The 2020 budget has brought in some good news for the senior citizens. This was done to address the falling interest rates, rising cost of living and increasing medical expenses. The government to offer some relief, has introduced provisions such as –
- allocating Rs. 9000 crores for the welfare of senior citizens
- hiking the bank deposit insurance coverage from Rs. 1 lakh to Rs. 5 lakhs
- providing income tax benefits under Sections 80C, 80D and 80DDB of the Income Tax Act
Managing and reviewing your financial records as the financial year ends is crucial for planning your finances well for the coming year. Here are a few factors you should keep in mind while doing the year-end financial planning.
1. Documents, Check
Keeping all paperwork organized, filed and up to date ensures a smooth sail while filing for returns. All accounts need records to back them up; hence, it is critical to have all these documents in place:
- Bank Statement: Bank statements recap your interest and other taxable earnings for the year. It is essential to review your bank statement regularly to ensure the validity of all transactions. You can get a copy of your bank statement either online or physically from your bank
- Securities Statement: Statements of all tax-saving investments like 80C and 80D (Shares, Bonds, Mutual Funds, Fixed Deposits, Life Insurance, Medical Insurance, PPF, etc.) need to be filed as proof to ensure that correct claim of investments is made
- Interest Certificate: Interest certificates can be obtained from the bank or the post office to know more about the actual interest income earned from savings or fixed deposit accounts
- Passbook: An updated passbook makes it easier to report details of income in the form of dividends or interest. Even if you fail to procure an interest certificate, updated passbooks give you income information during the financial year
- TDS Certificate: TDS is tax deducted by banks on the interest earned. Before FY 2019-20, banks had to deduct tax if the interest earned was more than Rs.10,000/-. Since last year, the limit has increased to Rs. 40,000/-. To save tax (if the amount is less than Rs. 40,000/-), a TDS certificate (i.e Form 16A) can be obtained from the bank, or you can submit form 15H to the bank
- Capital Gains Statement: If you have gained capital from the sale of a property, mutual funds or equity shares, the Income Tax Department needs to be notified. In case of a property, a copy of the purchase deed and sale deed needs to be submitted. For mutual funds, the brokers provide a capital gain statement on request
- Home Loan Interest: Loan statement provides break-up details of both, principal and the interest that an individual has repaid to the bank towards a home loan. The document acts as proof as well as a source of information while filing an ITR. Interest paid for home loans can also reduce the tax liability allowing a tax claim of up to Rs. 3.5 lakhs
2. Tax Calendar - Financial Deadlines
As a taxpayer, it is important that you be aware of the financial deadlines to avoid any penal consequences as well as save on taxes. The Income Tax Department has been informing people about tax dates for the year 2020 through social media. Here are a few to note down:
How to link PAN with Aadhar
It is mandatory to link your PAN with Aadhar before the 31st of March, 2020. You can do so by SMS or online on the Income Tax E-Filing website.
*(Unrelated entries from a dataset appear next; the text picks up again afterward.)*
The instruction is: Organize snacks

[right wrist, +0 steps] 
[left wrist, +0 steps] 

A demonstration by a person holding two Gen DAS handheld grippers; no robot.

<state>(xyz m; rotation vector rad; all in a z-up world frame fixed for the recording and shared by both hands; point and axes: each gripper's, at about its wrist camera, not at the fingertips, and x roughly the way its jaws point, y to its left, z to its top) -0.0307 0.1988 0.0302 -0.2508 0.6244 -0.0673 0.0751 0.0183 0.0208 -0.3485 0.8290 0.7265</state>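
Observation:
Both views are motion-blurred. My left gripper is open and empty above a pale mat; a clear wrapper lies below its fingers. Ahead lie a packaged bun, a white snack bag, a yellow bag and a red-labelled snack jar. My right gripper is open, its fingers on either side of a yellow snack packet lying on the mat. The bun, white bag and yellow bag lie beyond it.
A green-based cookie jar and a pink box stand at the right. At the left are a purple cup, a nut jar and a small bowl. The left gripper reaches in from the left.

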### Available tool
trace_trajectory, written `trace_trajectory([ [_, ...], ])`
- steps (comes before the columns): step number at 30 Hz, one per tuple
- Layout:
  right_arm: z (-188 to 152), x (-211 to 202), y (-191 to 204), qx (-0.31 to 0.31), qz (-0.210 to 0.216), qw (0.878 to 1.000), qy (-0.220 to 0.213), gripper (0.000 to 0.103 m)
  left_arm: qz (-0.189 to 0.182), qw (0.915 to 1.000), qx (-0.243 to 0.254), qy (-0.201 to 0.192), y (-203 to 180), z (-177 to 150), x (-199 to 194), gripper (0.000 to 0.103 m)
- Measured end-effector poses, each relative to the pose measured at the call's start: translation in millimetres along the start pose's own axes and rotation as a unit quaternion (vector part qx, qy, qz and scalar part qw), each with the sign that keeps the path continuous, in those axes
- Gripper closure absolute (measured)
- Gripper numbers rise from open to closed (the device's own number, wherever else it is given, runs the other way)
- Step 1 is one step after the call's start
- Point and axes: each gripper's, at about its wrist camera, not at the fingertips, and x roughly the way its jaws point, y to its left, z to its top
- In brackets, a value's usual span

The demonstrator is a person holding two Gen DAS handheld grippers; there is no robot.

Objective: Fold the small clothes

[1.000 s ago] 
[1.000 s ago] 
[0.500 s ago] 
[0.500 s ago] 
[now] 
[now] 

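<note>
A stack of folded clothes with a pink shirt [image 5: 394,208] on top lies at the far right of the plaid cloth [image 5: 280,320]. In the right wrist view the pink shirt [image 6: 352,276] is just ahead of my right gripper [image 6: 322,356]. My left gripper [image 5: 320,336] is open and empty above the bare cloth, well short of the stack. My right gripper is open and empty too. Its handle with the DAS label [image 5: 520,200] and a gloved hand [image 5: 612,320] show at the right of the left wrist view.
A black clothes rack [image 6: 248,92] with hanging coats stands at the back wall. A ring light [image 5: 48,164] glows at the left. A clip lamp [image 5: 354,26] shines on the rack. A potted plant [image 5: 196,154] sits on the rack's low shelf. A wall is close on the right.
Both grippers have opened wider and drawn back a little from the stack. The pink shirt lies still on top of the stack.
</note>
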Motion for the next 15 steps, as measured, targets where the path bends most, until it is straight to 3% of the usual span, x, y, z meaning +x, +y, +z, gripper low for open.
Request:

SMS: To link, send a message in the following format to the PAN service providers on 567678 or 56161.
UIDPAN
For example, if your Aadhar number is 000123456789 and your PAN is AABDA9939Q, then the SMS to be sent will be:
UIDPAN 000123456789 AABDA9939Q
Online:
-If you are a registered user at the income tax e-filing website:
1. Log in to the website by entering PAN (User ID), password and your date of birth.
2. Click on the 'Profile Settings' tab and select the last option 'Link Aadhaar'.
3. The screen will reflect a message 'Your PAN is already linked to Aadhaar number (if your PAN is linked with Aadhar).
4. In case your PAN is not linked to Aadhaar, a form will appear where you will be required to enter details - name, date of birth and gender as per PAN records. Next, your Aadhaar number
5. Click on submit after entering the captcha code appearing on the screen
6. Once submitted, a success message will be displayed on your screen.
-If you are a non-registered user and do not wish to register, a hyperlink (Link Aadhar) is provided on the left of the homepage of the e-filing website and also on the income tax website.
- Enter the following details:
1. PAN;
2. Aadhaar number; and
3. Name as precisely specified on the Aadhaar card (avoid spelling mistakes)
-After entering the details, enter the captcha and click on submit.
-Post verification from UIDAI the linking will be confirmed.
Filing ITR
The process for filing Income Tax Returns requires filling two forms:
ITR 1: Total Income includes
- Salary or pension
- Income from house or property (excluding incidents where loss is brought forward from previous financial years)
- Income from the other sources (excluding income from horse racing or winning lottery)
ITR 2: Total Income Includes:
- Pension or salary
- Income from house or property
- Capital gains
- Income from other sources (includes winning from horse racing and lottery)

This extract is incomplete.